The land is well shaded in all parts by trees of different kinds, and fruit-trees which beautify it throughout the year, both along the shore and inland among the plains and mountains. It is very full of large and small rivers, of good fresh water, which flow into the sea. All of them are navigable, and abound in all kinds of fish, which are very pleasant to the taste. For the above reason there is a large supply of lumber, which is cut and sawed, dragged to the rivers, and brought down, by the natives. This lumber is very useful for houses and buildings, and for the construction of small and large vessels. Many very straight thick trees, light and pliable, are found, which are used as masts for ships and galleons. Consequently, vessels of any size may be fitted with masts from these trees, made of one piece of timber, without its being necessary to splice them or make them of different pieces. For the hulls of the ships, the keels, futtock-timbers, top-timbers, and any other kinds of supports and braces, compass-timbers, transoms, knees small and large, and rudders, all sorts of good timber are easily found; as well as good planking for the sides, decks, and upper-works, from very suitable woods.

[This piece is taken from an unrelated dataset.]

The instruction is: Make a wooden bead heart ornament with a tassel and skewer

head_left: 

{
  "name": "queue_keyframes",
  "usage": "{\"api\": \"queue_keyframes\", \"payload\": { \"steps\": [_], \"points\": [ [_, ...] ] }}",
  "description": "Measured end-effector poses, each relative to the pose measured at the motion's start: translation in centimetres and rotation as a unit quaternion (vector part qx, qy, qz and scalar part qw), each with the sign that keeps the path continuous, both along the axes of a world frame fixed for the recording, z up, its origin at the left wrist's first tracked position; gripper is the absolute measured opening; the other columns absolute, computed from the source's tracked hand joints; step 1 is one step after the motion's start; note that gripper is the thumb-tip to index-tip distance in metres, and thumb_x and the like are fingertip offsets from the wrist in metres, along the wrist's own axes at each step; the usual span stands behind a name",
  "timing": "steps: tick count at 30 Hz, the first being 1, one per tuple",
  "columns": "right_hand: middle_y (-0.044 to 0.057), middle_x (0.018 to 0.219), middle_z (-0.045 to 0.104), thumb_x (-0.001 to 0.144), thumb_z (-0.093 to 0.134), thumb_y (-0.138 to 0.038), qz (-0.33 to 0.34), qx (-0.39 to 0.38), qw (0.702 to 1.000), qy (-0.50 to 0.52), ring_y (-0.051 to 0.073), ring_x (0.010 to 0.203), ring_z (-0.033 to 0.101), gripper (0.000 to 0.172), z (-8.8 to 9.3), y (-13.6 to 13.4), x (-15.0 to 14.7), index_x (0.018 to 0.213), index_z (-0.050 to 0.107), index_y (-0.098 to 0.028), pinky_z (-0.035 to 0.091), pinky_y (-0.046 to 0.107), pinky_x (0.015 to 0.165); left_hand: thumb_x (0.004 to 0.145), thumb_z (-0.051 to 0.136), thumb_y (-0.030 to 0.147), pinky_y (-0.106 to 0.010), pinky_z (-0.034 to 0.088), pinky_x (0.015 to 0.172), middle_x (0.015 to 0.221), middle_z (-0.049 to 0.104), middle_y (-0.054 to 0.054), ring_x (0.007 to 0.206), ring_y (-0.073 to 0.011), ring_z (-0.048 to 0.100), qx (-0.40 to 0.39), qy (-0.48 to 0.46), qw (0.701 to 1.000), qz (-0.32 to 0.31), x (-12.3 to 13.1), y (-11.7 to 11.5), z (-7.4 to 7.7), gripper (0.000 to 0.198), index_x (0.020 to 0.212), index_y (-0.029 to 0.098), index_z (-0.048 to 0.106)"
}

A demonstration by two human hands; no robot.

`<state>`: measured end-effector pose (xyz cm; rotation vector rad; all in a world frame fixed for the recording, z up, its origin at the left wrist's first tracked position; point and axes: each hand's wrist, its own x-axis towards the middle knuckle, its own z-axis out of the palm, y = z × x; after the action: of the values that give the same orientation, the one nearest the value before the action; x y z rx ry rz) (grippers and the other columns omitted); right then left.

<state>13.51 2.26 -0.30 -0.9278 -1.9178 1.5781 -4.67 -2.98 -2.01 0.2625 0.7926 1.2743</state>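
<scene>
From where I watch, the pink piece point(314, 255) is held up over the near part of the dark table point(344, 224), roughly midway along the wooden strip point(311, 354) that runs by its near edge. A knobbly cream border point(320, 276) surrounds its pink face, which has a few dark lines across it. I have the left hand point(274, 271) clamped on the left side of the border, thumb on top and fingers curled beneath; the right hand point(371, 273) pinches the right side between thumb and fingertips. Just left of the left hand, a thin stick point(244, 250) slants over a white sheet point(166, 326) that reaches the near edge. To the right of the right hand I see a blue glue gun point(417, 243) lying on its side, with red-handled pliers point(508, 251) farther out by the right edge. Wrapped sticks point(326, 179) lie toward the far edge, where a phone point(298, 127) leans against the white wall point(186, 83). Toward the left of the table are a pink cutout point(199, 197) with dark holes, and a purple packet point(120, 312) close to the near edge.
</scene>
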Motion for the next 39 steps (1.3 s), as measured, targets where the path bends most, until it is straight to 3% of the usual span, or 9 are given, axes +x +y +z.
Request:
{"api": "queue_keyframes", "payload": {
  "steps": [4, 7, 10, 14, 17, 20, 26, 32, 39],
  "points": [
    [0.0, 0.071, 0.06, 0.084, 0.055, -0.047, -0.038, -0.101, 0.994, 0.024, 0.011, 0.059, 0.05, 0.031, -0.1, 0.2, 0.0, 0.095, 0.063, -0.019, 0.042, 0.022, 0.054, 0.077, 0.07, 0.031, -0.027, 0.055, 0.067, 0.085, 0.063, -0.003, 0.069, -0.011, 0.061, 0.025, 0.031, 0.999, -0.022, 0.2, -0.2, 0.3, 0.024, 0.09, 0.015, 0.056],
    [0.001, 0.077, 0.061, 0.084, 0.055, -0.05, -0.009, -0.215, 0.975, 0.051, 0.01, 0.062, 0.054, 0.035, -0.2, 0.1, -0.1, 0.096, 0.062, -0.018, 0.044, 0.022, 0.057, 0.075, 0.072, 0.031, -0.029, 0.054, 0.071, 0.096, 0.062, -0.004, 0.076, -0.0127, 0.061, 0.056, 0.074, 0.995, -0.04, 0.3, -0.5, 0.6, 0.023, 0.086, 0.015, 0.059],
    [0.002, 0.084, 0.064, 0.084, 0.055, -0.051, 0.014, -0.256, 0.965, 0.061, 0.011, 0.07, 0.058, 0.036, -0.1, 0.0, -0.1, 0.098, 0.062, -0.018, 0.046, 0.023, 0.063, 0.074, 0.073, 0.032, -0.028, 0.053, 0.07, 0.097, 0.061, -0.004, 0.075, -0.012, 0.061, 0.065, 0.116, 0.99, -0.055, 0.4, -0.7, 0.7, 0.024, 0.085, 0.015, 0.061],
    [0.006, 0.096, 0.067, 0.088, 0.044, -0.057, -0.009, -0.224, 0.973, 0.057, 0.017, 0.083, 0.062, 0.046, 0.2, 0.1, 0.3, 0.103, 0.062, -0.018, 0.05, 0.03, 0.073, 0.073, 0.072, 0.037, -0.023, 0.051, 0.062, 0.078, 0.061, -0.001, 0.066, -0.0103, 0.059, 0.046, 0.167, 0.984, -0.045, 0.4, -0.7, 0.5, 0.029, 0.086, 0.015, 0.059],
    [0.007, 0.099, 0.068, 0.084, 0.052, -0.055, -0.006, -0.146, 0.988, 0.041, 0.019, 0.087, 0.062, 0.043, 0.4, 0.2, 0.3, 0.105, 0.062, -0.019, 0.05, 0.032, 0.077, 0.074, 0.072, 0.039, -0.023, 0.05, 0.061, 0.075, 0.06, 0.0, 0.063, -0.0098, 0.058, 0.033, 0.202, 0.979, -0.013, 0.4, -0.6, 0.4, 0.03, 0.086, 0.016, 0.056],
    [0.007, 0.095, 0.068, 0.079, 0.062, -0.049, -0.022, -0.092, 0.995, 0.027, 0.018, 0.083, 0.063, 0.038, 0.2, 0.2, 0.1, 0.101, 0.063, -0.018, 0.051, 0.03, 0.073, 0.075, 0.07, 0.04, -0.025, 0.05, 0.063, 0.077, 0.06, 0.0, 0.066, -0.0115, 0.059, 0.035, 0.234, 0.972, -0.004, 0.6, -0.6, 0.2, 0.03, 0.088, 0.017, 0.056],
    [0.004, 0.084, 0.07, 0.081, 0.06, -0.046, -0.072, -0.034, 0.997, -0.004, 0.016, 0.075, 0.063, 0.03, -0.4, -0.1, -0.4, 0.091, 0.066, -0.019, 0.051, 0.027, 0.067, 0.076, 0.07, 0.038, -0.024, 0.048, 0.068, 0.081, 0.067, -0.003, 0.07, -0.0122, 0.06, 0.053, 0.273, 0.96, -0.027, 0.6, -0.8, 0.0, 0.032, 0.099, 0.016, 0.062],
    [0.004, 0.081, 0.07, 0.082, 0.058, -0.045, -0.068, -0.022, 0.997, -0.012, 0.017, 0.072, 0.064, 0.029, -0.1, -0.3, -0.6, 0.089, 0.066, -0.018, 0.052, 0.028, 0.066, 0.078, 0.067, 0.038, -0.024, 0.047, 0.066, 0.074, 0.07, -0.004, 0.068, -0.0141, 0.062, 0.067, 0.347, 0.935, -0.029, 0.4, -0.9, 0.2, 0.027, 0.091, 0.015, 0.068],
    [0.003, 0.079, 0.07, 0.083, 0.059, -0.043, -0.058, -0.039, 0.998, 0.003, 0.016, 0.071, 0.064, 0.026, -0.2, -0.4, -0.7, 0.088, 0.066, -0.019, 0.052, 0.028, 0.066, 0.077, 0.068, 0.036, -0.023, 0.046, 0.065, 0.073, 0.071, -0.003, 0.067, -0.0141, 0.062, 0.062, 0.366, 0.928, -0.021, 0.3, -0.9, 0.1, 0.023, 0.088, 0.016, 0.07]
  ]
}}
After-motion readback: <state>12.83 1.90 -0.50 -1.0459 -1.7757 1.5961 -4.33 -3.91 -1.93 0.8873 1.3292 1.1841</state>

There are many native fruit-trees, such as the sanctors, mabolos, tamarinds, nancas, custard-apples, papayas, guavas, and everywhere many oranges, of all kinds --- large and small, sweet and sour; citrons, lemons, and ten or twelve varieties of very healthful and palatable bananas. There are many cocoa-palms bearing fruit of pleasant taste --- from which is made wine and common oil, which is a very healing remedy for wounds; and other wild palms of the forests --- that do not yield cocoa-nuts, but serve as wood, and from whose bark is made bonote, a tow for rigging and cables, and also for calking ships. Efforts have been made to plant olives and quinces, and other fruit-trees of España, but as yet they have had no success, except with pomegranates and grapevines, which bear fruit the second year. These bear abundance of exceedingly good grapes three times a year; and some fig-trees have succeeded. Vegetables of every kind grow well and very abundantly, but do not seed, and it is always necessary to bring the seeds from Castilla, China, or Japon.